Fourth, while Nixon's red-baiting was generally rooted in substance, the Naftali critics' left-baiting was just the result of his allegedly not being devoted to Nixon. And yet it's easy even for his friends to admire Nixon's qualities of mind and heart and his peacemaking achievements and still be disappointed by his failures and errors. There's not much resonance anywhere, left, right, or center, for a purist position on our most controversial modern president.
Instead, Nixon legacy building will be generational, arc-of-history stuff, the work of many decades, as he himself understood. It will grow out of careful study of his times, policies, and temperament by scholars rather than maneuvers by operatives whose reputations may be just as weighted down by Watergate as his without being buoyed by anything like his brilliance and dogged vision.
Finally, Haldeman's men claimed to be fighting a battle for Nixon's reputation that was actually lost years ago.
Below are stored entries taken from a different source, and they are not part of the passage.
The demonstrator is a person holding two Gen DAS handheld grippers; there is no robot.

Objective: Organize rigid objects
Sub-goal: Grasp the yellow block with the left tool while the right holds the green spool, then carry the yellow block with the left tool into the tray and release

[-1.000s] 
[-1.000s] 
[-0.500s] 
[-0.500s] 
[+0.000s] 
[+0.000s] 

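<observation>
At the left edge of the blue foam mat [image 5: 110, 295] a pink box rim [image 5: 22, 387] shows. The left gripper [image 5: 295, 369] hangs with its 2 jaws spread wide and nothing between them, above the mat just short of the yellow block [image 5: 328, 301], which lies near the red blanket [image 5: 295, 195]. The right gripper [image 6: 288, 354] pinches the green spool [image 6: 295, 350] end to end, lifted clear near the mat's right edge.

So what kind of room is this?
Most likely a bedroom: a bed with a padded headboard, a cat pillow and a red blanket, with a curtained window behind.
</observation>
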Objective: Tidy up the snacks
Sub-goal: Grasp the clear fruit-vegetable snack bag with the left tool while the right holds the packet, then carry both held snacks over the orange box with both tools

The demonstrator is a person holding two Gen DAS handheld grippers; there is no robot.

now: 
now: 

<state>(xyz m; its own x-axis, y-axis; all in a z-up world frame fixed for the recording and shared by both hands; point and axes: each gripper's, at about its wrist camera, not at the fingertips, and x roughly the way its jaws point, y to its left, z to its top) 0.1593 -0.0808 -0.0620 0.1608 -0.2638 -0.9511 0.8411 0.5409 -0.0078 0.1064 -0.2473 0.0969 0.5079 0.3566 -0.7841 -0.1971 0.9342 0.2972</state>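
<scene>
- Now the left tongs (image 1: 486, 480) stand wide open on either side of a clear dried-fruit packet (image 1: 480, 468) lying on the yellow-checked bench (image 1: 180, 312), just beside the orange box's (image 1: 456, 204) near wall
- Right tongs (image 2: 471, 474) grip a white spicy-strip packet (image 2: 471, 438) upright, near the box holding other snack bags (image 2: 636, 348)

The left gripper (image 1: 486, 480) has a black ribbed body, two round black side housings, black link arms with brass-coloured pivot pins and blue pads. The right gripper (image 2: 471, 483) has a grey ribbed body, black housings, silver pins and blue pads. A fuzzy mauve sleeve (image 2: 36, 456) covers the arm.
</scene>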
Ask the average fifth grader what she knows about Nixon (I have, many times), and she'll usually say Watergate. Like it or not, he's taken that hit. If his library tried to cover it up with a whitewashed museum, most visitors would know it. When they see Naftali's all-in exhibit, most of them will say, "I already knew about that." Why spend months battling an exhibit that does nothing to worsen Nixon's reputation? If we're confident about how history will ultimately view him, we needn't fear people knowing the truth about the trip to China, the break-in at the Watergate, or anything in between.
Naftali's foes may have thought they could end the left-wing threat by bringing what they took to be their political savvy and insider contacts to bear. But for all these reasons and perhaps others, they didn't get much if any traction. So John Dean gave his speech. Tim Naftali opened his Watergate exhibit. And now it's pretty clear who's in charge at the Nixon library.